* INPUT DATA
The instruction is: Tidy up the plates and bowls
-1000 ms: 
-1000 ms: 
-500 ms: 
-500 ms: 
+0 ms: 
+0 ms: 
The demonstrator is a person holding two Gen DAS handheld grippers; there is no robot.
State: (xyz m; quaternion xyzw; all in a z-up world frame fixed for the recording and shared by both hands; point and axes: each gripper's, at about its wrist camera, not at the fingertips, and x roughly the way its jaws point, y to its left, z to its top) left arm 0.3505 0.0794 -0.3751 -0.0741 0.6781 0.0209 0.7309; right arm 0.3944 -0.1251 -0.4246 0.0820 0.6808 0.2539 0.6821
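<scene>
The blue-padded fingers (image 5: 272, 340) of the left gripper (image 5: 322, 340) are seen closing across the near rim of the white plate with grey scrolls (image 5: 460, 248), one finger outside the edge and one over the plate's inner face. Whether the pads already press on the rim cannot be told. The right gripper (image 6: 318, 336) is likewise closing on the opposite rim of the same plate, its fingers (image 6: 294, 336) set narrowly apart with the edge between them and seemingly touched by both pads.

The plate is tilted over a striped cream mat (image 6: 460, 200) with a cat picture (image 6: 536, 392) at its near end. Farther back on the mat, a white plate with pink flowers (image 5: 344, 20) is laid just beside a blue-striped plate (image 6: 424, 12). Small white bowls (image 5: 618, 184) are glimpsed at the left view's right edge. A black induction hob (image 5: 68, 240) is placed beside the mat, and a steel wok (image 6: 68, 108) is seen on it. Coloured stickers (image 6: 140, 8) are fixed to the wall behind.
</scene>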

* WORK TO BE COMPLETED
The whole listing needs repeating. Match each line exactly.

* YOUR RESPONSE
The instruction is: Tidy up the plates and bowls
-1000 ms: 
-1000 ms: 
-500 ms: 
-500 ms: 
+0 ms: 
+0 ms: 
The demonstrator is a person holding two Gen DAS handheld grippers; there is no robot.
State: (xyz m; quaternion xyzw; all in a z-up world frame fixed for the recording and shared by both hands; point and axes: each gripper's, at about its wrist camera, not at the fingertips, and x roughly the way its jaws point, y to its left, z to its top) left arm 0.3505 0.0794 -0.3751 -0.0741 0.6781 0.0209 0.7309; right arm 0.3944 -0.1251 -0.4246 0.0820 0.6808 0.2539 0.6821
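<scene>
The blue-padded fingers (image 5: 272, 340) of the left gripper (image 5: 322, 340) are seen closing across the near rim of the white plate with grey scrolls (image 5: 460, 248), one finger outside the edge and one over the plate's inner face. Whether the pads already press on the rim cannot be told. The right gripper (image 6: 318, 336) is likewise closing on the opposite rim of the same plate, its fingers (image 6: 294, 336) set narrowly apart with the edge between them and seemingly touched by both pads.

The plate is tilted over a striped cream mat (image 6: 460, 200) with a cat picture (image 6: 536, 392) at its near end. Farther back on the mat, a white plate with pink flowers (image 5: 344, 20) is laid just beside a blue-striped plate (image 6: 424, 12). Small white bowls (image 5: 618, 184) are glimpsed at the left view's right edge. A black induction hob (image 5: 68, 240) is placed beside the mat, and a steel wok (image 6: 68, 108) is seen on it. Coloured stickers (image 6: 140, 8) are fixed to the wall behind.
</scene>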

Nothing more belongs to the answer.